[Data items]
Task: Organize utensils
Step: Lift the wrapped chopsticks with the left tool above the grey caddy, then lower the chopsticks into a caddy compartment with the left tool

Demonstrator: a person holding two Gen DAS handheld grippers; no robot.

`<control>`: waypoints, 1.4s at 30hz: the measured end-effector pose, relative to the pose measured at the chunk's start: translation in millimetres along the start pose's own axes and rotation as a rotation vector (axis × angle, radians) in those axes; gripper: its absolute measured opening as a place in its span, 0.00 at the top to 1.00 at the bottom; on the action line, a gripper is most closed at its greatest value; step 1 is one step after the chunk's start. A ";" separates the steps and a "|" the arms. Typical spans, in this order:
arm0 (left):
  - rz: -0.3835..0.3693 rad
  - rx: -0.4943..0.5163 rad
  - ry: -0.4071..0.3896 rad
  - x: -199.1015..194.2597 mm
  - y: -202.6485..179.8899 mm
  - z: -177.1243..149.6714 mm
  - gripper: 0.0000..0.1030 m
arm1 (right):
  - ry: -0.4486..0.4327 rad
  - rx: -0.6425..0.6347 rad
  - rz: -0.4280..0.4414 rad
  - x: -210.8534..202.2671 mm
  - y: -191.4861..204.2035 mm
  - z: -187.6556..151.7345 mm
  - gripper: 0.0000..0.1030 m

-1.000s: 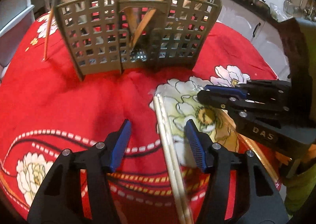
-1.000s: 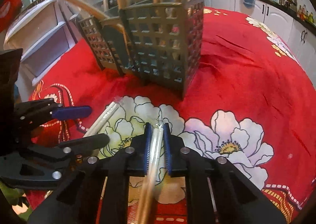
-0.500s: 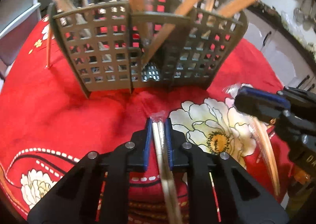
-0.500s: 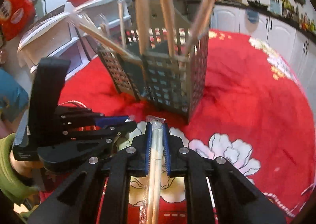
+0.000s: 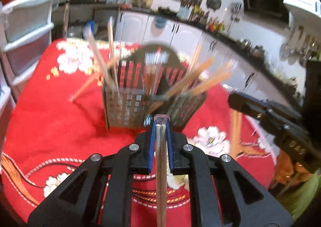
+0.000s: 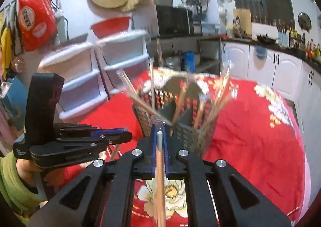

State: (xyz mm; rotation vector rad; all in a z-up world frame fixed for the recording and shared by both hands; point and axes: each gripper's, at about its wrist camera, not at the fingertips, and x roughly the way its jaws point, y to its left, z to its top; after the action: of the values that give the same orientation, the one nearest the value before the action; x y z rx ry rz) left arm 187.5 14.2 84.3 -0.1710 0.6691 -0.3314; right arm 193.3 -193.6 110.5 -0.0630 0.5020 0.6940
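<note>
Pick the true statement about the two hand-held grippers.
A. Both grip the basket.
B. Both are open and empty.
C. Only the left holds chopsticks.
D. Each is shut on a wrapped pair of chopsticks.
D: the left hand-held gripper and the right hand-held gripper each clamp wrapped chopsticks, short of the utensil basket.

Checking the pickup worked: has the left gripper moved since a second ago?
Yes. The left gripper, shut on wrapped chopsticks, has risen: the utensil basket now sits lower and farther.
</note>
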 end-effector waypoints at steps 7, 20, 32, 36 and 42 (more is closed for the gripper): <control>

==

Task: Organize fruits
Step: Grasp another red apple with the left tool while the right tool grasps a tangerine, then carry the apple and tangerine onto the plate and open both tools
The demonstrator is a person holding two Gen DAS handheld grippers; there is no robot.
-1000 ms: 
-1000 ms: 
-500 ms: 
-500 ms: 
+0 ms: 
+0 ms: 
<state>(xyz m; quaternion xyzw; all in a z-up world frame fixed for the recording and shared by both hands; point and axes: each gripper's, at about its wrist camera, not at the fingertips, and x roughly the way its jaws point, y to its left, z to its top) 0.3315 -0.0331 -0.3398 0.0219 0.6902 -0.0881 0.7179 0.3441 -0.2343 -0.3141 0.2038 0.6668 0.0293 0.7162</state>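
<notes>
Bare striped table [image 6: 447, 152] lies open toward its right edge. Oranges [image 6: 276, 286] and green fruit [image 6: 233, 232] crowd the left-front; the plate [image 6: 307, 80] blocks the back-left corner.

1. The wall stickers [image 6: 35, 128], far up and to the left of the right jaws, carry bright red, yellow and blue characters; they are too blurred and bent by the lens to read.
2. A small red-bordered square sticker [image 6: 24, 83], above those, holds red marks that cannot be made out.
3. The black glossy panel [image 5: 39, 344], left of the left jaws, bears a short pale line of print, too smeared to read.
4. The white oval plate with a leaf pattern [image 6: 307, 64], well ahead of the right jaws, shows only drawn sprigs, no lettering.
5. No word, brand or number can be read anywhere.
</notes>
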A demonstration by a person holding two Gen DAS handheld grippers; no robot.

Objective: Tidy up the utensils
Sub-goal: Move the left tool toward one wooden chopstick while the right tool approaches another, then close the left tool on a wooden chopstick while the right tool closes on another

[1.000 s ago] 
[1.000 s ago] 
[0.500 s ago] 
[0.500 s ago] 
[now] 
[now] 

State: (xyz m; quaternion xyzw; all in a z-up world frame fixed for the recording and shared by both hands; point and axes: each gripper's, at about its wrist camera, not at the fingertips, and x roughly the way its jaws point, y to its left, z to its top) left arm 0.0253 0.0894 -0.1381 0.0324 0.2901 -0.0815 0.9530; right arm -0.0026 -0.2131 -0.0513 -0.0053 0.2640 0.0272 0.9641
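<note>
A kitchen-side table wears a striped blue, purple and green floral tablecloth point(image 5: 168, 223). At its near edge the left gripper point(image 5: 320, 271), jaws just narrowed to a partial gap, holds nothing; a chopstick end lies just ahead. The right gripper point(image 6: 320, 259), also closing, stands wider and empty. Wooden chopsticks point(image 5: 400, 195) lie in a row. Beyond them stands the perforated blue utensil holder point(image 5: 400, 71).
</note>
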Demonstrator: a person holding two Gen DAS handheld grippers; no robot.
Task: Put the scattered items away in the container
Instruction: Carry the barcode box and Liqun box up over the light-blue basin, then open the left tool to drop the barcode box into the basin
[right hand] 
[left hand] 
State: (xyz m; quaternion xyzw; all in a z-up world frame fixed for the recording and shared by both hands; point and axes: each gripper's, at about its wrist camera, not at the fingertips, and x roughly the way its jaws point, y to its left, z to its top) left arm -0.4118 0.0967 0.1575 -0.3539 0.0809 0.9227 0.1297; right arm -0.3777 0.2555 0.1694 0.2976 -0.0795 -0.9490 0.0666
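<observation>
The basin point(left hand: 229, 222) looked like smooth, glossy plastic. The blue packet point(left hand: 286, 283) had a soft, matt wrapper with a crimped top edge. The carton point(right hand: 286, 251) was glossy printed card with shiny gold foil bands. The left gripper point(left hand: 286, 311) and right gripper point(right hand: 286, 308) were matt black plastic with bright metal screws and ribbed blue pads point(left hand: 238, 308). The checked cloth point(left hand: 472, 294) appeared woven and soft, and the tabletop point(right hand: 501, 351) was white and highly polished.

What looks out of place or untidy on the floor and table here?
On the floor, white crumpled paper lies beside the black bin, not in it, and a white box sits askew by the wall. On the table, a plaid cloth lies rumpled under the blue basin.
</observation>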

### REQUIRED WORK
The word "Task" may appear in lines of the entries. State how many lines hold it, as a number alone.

### EXERCISE RESULT
3